■ What you will do ■
Pictures are to be omitted, and every entry below is to be restated exactly.

Segment Start: Records for the task

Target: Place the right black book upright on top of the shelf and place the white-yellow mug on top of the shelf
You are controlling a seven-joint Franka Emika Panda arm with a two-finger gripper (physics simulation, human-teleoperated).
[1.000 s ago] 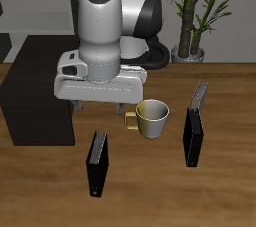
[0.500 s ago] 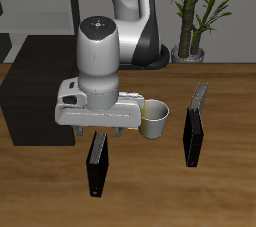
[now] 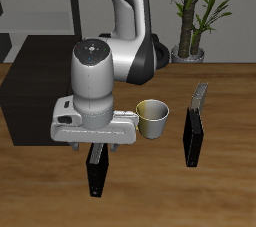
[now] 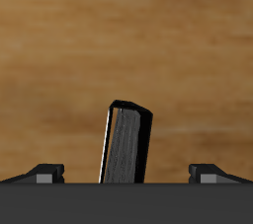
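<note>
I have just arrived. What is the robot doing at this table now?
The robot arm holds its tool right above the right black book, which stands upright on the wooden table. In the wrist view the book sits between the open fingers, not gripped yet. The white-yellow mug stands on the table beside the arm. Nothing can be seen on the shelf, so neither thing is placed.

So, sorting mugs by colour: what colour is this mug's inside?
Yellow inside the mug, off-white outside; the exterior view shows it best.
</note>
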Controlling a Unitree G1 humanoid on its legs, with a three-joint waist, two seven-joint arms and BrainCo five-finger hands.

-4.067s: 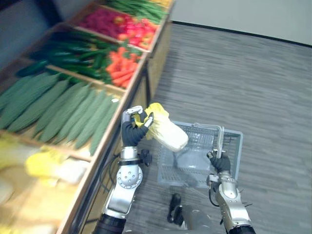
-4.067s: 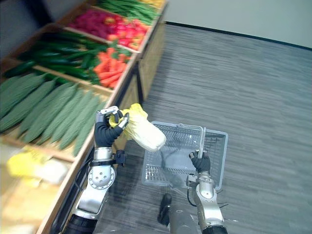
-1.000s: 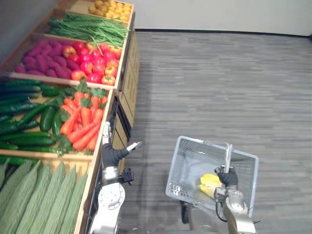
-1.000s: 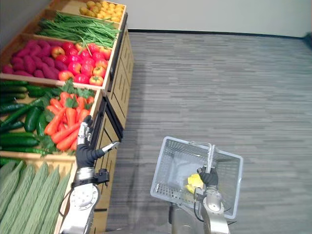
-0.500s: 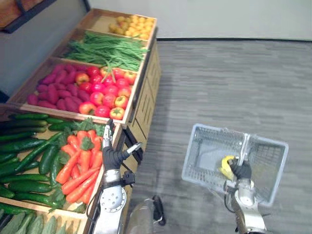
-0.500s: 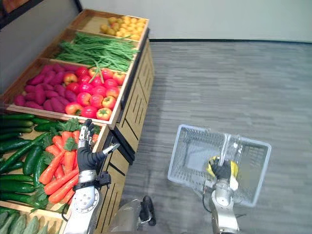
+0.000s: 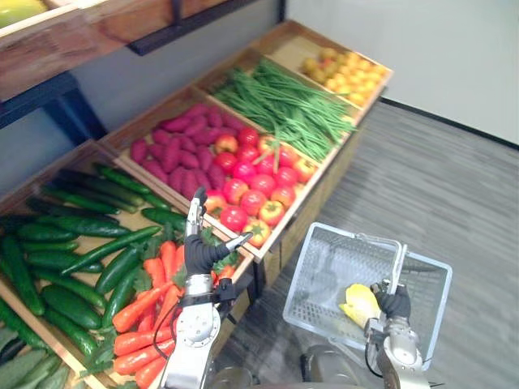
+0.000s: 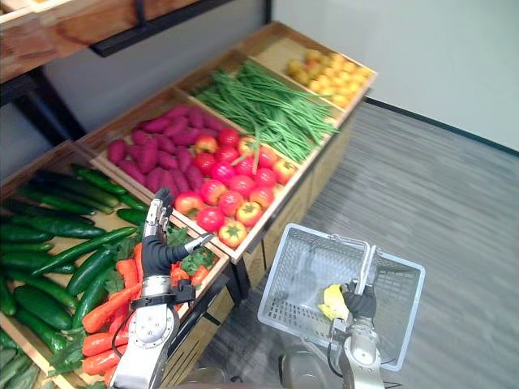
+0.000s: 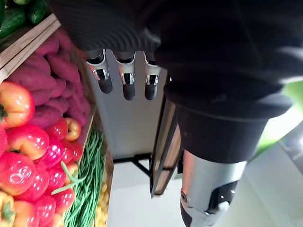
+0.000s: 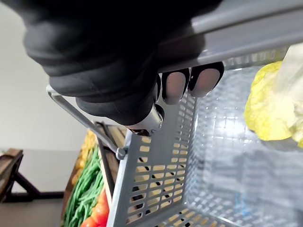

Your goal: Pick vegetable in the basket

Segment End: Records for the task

■ Written response ■
Target: Place the right black book upright on top of the shelf and place the white-yellow mug on top of the shelf
You are controlling a seven-joint Franka Emika Panda arm with a two-finger gripper (physics simulation, human-teleoperated).
[1.000 s ago] 
[0.500 s ago] 
[now] 
[now] 
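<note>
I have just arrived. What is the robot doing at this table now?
The robot arm holds its tool right above the right black book, which stands upright on the wooden table. In the wrist view the book sits between the open fingers, not gripped yet. The white-yellow mug stands on the table beside the arm. Nothing can be seen on the shelf, so neither thing is placed.

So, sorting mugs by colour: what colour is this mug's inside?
Yellow inside the mug, off-white outside; the exterior view shows it best.
</note>
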Controlling a Unitree G1 humanoid on its legs, with a three-joint waist, two seven-joint arms and BrainCo five-finger hands.

-4.067s: 
-4.067s: 
-1.000s: 
-1.000s: 
-0.500s: 
-0.500s: 
+0.000s: 
+0.000s: 
+0.000s: 
+0.000s: 

Your goal: Pick vegetable in the basket

This is the complete output for the exercise.